Si a eso añadía aquella recién descubierta humanidad, podía estar metida en un buen lío.


–Pediré que nos sirvan la cena temprano –comentó Pedro.


–Puedo buscar cualquier cosa en la cocina –contestó ella, ya que le daba pánico pensar en pasar una velada íntima con él.


–¿Siempre eres así de testaruda? 


–Supongo que sí.


–Pues esta noche no lo voy a permitir. Quiero que disfrutes.


–De acuerdo.


Tenía el corazón acelerado porque no había nada que la asustase más que dejarse llevar y disfrutar. Porque, si lo hacía, no solo tendría que enfrentarse a la posibilidad del rechazo, sino también a que Pedro se diese cuenta de lo débil que era en realidad.


Era una escena de seducción. Y nunca había visto a una mujer más preparada para ser seducida. Pedro observó cómo Paula bajaba por las escaleras para reunirse con él en el descansillo de la casa.
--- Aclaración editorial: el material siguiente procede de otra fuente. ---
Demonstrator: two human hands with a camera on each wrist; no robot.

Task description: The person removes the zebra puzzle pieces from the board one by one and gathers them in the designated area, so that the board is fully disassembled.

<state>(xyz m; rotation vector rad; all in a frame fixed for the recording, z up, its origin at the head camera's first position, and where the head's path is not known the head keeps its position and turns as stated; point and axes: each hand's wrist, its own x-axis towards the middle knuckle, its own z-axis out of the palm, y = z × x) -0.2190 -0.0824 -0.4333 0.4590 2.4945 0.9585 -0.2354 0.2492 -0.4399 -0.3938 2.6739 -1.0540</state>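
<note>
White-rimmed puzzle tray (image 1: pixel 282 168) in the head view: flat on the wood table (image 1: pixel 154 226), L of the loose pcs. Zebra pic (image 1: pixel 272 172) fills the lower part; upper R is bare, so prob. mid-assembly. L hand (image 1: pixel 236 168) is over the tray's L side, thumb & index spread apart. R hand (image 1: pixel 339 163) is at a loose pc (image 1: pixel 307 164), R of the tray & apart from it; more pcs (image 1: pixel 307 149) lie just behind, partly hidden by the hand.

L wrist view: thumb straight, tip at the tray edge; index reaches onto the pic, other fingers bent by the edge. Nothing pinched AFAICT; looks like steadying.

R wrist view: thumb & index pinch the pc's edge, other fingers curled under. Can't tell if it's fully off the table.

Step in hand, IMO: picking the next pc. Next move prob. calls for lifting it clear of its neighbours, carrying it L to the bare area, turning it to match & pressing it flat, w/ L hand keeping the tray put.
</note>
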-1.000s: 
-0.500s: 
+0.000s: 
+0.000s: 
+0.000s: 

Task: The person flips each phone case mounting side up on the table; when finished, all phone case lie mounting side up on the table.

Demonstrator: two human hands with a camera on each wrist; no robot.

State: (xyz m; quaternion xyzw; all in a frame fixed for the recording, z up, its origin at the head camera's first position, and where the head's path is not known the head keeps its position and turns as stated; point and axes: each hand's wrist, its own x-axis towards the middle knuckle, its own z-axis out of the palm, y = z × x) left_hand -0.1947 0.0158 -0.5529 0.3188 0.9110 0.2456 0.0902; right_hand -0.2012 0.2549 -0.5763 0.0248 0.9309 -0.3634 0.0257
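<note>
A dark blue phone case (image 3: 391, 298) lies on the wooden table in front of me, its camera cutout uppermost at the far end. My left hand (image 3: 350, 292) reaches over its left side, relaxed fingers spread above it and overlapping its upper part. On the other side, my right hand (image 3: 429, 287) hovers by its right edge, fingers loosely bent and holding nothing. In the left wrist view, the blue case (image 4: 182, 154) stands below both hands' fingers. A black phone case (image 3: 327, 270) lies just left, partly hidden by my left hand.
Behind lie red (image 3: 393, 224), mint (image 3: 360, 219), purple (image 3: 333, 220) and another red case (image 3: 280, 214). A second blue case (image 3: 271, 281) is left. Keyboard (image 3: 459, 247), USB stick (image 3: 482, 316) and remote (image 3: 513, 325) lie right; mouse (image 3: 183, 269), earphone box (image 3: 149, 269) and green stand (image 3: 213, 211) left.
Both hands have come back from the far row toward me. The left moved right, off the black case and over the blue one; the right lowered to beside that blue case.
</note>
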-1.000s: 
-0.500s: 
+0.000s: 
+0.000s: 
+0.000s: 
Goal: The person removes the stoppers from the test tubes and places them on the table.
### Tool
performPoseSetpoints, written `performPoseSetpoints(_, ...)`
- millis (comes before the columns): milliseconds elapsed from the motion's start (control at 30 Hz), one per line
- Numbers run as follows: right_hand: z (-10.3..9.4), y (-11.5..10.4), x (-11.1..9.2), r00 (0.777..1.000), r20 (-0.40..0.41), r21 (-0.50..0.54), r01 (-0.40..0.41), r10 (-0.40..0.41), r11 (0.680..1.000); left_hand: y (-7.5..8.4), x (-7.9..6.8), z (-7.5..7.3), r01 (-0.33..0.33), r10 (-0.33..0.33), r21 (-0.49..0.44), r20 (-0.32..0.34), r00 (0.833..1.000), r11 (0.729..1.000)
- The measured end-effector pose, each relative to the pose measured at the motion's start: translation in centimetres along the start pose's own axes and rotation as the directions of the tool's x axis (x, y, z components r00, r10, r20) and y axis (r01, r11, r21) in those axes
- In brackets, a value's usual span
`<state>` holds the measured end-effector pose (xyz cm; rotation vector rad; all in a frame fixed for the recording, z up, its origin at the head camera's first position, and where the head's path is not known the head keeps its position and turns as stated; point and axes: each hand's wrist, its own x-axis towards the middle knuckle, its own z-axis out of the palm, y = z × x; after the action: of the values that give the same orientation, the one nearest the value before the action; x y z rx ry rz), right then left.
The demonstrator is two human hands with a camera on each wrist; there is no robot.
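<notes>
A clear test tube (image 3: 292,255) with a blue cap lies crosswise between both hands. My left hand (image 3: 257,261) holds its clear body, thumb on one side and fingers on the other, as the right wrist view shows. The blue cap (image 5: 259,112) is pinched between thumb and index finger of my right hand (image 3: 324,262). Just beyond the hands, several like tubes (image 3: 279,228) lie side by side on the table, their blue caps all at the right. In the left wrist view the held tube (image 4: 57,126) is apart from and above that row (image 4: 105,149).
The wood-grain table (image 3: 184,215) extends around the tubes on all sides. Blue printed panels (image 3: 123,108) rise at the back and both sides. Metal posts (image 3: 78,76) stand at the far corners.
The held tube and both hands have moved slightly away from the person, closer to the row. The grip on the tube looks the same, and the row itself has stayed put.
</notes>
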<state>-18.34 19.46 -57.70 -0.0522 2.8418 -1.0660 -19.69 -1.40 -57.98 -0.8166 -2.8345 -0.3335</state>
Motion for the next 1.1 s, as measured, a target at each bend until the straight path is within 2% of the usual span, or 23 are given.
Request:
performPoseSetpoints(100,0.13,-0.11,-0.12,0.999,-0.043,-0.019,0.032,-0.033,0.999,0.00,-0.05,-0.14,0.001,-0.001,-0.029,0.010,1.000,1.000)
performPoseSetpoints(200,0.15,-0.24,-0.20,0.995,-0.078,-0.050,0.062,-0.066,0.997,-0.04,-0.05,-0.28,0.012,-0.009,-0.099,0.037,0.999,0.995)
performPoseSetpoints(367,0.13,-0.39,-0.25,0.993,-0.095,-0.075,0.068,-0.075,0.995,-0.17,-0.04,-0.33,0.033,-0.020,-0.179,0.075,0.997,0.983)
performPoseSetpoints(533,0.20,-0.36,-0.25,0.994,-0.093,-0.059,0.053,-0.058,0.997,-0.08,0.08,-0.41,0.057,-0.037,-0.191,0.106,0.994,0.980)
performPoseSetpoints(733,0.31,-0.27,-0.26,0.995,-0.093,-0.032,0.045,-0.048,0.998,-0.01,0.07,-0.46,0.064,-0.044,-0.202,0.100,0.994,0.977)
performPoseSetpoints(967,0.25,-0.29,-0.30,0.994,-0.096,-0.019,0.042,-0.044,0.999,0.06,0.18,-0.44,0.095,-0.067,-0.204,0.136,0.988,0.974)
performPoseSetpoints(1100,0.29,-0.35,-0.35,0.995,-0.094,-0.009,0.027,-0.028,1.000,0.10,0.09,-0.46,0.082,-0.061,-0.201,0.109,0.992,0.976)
Paula, con la melena rubia rizada y suelta, adornada con una bonita flor rosa. Paula, con el pintalabios y el vestido a juego. Con un escote demasiado alto para su gusto, pero de un tejido que se ceñía a todas las curvas de su cuerpo. Y corto, dejando al descubierto sus larguísimas piernas.


Era la primera vez que la veía con unas sencillas sandalias planas e imaginó que no se había puesto tacones a causa de la arena.


Pedro no se había dado cuenta de lo baja que era.


Parecía más delicada así. Y eso hizo que se le encogiese el estómago. Quería protegerla, aunque no sabía de qué. Quería hacerla suya.


Eso sí que lo entendía. Sabía cuál era la clase de posesión que deseaba. La más básica y elemental.


Quería sentir su cuerpo suave debajo del de él, quería disfrutar de ella y darle placer.


Hacía mucho tiempo que no sentía nada tan fuerte.


De hecho, no recordaba haberlo sentido nunca. 


Después de Marie, se había encerrado en sí mismo porque sabía lo que ocurría cuando daba rienda suelta a sus emociones.


–Van a servir la cena en la terraza.


–Ah, qué bien –respondió ella con poco entusiasmo.


–¿Esperabas otra cosa? 


–No sé… tal vez un restaurante.


–¿Te da miedo estar a solas conmigo? 


Ella parpadeó rápidamente.


–¿Por qué iba a darme miedo? 


Pedro le tomó la mano con suavidad.


–No lo sé –le respondió, acariciándole el dorso con el pulgar.


–Pues no, es solo que había imaginado que íbamos a salir. Me he arreglado demasiado.


–Estás perfecta. Como siempre.


Vio que le temblaban los labios rosas solo un instante, antes de volver a apretarlos con firmeza. Sus ojos azules brillaban más de lo habitual, y lo estaban mirando con suspicacia.


–Acepto el cumplido –le dijo.


¿Cómo podía afectarla tanto un comentario tan simple? No se había preparado la frase.